What you need to do »
Return the listing below in full, with every line exactly as it is.

Data provided »
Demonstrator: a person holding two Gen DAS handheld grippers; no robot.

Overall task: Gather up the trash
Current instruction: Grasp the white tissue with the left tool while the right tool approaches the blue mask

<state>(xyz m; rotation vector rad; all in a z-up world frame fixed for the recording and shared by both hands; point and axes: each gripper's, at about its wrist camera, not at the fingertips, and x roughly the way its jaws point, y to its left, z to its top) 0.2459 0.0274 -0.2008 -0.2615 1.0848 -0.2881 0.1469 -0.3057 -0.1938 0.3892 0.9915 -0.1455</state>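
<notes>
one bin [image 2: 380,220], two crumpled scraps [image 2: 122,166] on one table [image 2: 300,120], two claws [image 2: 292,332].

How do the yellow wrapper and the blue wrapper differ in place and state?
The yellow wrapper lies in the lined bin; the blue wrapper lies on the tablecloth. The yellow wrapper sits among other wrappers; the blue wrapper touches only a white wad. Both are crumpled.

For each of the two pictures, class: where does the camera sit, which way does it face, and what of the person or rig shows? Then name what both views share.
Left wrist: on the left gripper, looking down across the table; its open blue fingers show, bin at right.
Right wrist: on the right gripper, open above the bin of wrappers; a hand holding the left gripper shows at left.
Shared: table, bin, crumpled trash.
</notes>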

Exercise solution »
Demonstrator: a person holding two Gen DAS handheld grippers; no robot.

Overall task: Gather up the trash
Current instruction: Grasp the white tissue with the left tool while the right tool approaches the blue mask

<state>(xyz m; rotation vector rad; all in a z-up world frame fixed for the recording and shared by both hands; point and axes: each gripper's, at about its wrist camera, not at the fingertips, and x roughly the way its jaws point, y to its left, z to its top) 0.2459 0.0274 -0.2008 -0.2615 1.0848 -0.2881 0.1469 -0.3057 -0.1938 0.3892 0.9915 -0.1455</state>
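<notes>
one bin [image 2: 380,220], two crumpled scraps [image 2: 122,166] on one table [image 2: 300,120], two claws [image 2: 292,332].

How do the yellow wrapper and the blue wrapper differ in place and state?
The yellow wrapper lies in the lined bin; the blue wrapper lies on the tablecloth. The yellow wrapper sits among other wrappers; the blue wrapper touches only a white wad. Both are crumpled.

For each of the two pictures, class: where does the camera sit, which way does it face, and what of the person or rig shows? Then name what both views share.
Left wrist: on the left gripper, looking down across the table; its open blue fingers show, bin at right.
Right wrist: on the right gripper, open above the bin of wrappers; a hand holding the left gripper shows at left.
Shared: table, bin, crumpled trash.
</notes>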

The output contains the complete answer to the exercise.